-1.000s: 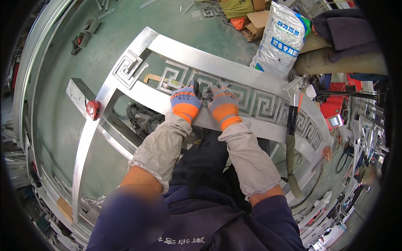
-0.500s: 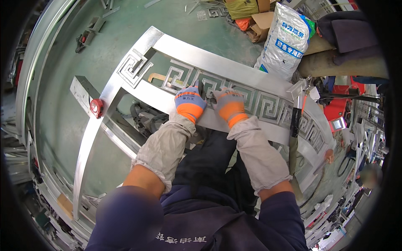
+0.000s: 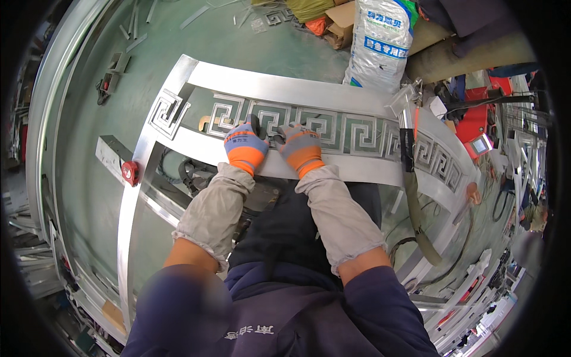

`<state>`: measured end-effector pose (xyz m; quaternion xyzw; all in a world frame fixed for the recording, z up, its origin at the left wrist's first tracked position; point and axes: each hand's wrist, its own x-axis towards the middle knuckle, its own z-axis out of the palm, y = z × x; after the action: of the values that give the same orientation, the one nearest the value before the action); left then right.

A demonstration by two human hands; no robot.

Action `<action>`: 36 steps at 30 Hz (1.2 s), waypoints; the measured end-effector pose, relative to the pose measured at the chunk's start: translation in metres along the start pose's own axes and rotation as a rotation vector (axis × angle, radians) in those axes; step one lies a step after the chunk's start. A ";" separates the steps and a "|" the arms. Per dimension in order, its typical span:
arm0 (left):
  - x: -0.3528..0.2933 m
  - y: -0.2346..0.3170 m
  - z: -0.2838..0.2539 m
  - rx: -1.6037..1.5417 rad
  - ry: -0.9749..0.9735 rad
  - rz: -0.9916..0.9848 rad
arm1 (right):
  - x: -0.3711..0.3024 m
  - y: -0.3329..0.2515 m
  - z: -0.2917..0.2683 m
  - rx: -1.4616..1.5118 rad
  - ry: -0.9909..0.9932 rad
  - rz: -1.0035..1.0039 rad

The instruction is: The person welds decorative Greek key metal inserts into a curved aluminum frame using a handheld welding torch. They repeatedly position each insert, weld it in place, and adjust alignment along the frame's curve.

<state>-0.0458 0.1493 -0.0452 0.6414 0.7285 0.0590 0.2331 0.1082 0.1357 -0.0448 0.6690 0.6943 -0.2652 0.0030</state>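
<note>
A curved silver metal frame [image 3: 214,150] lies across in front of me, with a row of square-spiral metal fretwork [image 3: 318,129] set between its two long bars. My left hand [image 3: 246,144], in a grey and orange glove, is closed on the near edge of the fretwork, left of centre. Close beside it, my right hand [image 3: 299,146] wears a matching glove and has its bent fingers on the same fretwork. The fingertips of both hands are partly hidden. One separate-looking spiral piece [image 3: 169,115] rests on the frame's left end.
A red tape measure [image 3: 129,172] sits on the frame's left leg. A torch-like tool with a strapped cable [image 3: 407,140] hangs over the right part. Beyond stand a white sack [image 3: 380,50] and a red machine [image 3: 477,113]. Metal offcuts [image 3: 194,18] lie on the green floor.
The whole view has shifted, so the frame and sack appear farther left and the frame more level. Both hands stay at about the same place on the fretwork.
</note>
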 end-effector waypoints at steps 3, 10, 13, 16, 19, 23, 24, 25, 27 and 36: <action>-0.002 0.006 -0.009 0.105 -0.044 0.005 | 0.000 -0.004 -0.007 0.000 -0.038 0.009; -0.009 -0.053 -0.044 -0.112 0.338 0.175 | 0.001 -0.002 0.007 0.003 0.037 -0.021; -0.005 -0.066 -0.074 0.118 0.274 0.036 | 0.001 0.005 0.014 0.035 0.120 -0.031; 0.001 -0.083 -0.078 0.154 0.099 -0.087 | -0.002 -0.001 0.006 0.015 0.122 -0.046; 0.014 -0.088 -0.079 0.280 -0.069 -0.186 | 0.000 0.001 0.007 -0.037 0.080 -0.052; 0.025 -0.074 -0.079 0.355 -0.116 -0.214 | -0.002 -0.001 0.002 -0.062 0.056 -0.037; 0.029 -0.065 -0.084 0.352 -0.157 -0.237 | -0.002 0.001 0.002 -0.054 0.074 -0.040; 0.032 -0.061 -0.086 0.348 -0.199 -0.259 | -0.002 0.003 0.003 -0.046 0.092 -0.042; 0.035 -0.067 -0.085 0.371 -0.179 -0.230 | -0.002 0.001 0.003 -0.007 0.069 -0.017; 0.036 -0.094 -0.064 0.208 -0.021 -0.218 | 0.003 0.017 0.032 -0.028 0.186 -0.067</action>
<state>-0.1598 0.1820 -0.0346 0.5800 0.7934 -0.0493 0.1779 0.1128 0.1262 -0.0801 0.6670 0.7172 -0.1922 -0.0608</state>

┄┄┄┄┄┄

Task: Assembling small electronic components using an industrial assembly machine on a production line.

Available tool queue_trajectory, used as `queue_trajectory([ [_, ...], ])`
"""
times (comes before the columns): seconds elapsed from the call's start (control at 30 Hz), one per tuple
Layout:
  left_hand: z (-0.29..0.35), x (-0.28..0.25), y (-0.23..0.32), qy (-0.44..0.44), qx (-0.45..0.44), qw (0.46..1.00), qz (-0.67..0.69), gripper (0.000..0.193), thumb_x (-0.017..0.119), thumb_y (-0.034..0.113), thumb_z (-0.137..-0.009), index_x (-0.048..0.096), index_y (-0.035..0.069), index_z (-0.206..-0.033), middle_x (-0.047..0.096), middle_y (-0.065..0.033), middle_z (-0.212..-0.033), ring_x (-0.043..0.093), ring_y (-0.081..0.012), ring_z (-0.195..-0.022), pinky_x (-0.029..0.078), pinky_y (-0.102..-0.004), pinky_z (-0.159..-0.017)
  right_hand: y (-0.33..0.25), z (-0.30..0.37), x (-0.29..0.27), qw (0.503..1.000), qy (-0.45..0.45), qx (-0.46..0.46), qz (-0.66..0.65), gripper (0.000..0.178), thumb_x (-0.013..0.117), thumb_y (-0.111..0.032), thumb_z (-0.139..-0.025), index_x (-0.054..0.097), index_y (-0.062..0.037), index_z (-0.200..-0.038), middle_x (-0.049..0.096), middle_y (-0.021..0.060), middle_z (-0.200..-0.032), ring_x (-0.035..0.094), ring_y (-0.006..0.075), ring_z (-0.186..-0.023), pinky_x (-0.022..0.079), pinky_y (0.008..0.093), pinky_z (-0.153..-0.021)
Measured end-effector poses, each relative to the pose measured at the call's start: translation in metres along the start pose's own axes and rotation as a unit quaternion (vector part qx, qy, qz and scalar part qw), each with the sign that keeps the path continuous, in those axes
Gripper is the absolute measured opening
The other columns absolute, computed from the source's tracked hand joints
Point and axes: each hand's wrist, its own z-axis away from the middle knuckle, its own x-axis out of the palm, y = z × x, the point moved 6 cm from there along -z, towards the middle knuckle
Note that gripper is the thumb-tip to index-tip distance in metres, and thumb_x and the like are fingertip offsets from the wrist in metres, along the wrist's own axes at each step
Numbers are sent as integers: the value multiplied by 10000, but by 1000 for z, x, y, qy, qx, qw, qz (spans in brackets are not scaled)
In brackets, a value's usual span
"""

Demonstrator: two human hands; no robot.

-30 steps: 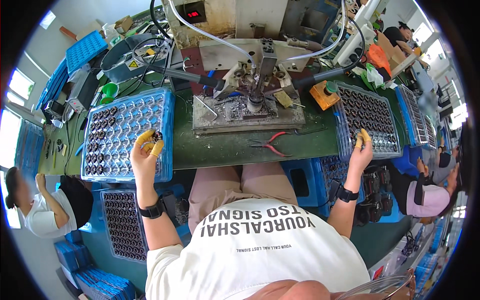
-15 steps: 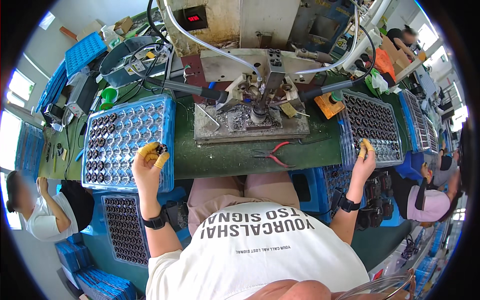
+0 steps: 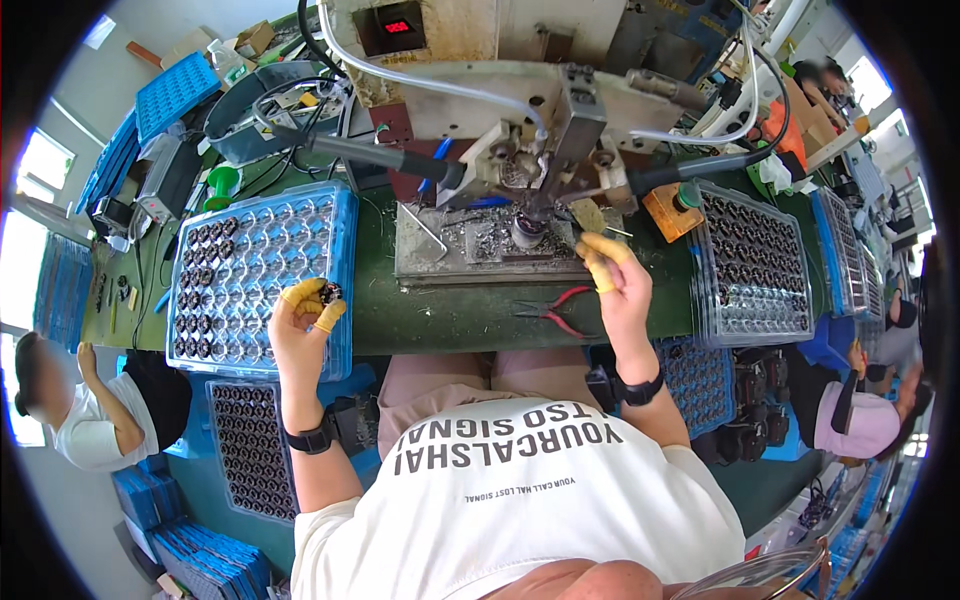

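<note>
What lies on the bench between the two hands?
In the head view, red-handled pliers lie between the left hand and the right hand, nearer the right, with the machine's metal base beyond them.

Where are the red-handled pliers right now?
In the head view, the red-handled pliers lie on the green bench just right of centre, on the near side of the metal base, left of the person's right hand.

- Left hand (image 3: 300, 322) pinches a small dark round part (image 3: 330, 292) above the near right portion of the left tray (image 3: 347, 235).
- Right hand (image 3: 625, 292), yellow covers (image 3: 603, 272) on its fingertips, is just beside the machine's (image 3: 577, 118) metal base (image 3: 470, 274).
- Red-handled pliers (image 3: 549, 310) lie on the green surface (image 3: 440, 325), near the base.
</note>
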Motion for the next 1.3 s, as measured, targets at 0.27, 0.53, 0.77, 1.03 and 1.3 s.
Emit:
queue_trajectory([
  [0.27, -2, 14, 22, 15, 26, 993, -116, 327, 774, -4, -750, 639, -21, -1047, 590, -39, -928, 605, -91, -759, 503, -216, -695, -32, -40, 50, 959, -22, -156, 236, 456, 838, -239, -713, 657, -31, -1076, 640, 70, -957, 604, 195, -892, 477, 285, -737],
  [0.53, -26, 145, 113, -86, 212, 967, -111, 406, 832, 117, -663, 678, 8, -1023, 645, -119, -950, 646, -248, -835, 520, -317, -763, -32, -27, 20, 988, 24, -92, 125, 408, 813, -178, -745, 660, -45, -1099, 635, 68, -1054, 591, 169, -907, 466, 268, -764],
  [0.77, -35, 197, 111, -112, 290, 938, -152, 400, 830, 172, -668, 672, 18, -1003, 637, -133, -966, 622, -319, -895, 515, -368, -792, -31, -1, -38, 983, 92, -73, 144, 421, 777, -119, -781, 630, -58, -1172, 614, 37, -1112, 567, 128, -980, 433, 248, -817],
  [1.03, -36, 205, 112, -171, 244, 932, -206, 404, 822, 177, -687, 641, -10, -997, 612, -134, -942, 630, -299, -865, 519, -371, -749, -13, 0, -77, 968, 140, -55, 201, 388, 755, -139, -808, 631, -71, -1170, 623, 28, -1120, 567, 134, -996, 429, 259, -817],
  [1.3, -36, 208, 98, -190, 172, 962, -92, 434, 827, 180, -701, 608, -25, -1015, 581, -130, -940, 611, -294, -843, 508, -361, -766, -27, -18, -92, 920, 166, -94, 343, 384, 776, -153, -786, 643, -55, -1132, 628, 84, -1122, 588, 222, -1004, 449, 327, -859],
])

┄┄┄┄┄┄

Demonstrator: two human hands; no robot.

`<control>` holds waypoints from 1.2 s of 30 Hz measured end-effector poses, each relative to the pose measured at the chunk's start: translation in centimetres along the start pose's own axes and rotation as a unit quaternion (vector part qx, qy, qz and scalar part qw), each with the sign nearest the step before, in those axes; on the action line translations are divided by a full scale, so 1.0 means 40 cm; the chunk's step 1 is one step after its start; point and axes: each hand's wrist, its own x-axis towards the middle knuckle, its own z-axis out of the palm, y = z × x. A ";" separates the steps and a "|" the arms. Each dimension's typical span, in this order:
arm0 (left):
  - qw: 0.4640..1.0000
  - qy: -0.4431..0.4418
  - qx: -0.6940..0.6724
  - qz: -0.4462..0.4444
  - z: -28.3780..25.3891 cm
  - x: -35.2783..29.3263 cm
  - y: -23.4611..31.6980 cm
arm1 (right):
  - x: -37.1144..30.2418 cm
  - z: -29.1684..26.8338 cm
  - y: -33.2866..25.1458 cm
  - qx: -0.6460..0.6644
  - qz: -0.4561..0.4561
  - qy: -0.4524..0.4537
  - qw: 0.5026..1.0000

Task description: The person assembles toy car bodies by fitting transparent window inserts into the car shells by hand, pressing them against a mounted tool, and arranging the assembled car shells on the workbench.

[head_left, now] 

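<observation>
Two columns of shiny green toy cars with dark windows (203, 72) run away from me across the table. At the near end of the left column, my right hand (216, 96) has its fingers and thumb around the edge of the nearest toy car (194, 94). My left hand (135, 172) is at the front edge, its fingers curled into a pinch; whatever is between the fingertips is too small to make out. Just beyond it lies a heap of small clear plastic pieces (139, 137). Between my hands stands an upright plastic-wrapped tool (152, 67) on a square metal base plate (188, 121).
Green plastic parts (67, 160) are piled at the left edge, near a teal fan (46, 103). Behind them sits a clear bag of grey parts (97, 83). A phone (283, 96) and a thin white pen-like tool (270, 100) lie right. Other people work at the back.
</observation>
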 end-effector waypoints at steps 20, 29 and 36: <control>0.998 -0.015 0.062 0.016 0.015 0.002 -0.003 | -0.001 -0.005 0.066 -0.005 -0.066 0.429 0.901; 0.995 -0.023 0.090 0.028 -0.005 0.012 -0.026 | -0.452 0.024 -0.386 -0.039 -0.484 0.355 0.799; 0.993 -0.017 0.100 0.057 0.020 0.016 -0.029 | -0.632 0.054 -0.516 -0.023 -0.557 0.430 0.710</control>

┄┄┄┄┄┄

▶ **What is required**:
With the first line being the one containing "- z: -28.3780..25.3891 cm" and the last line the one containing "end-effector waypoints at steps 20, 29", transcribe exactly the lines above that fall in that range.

▶ **Response to the task**:
  - z: -28.3780..25.3891 cm
  - x: -35.2783..29.3263 cm
  - y: -23.4611..31.6980 cm
arm1 (right):
  - x: -37.1144..30.2418 cm
  - z: -29.1684..26.8338 cm
  - y: -33.2866..25.1458 cm
  - qx: -0.6460..0.6644
  - qz: -0.4561..0.4561
  - qy: -0.4524..0.4537
  - qw: 0.5026..1.0000

Task description: The person assembles toy car bodies by fitting transparent window inserts into the car shells by hand, pressing them against a mounted tool, and arranging the assembled car shells on the workbench.

[head_left, now] 

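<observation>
Two columns of shiny green toy cars with dark windows (203, 72) run away from me across the table. At the near end of the left column, my right hand (216, 96) has its fingers and thumb around the edge of the nearest toy car (194, 94). My left hand (135, 172) is at the front edge, its fingers curled into a pinch; whatever is between the fingertips is too small to make out. Just beyond it lies a heap of small clear plastic pieces (139, 137). Between my hands stands an upright plastic-wrapped tool (152, 67) on a square metal base plate (188, 121).
Green plastic parts (67, 160) are piled at the left edge, near a teal fan (46, 103). Behind them sits a clear bag of grey parts (97, 83). A phone (283, 96) and a thin white pen-like tool (270, 100) lie right. Other people work at the back.
</observation>
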 end-effector waypoints at steps 20, 29 and 36: <control>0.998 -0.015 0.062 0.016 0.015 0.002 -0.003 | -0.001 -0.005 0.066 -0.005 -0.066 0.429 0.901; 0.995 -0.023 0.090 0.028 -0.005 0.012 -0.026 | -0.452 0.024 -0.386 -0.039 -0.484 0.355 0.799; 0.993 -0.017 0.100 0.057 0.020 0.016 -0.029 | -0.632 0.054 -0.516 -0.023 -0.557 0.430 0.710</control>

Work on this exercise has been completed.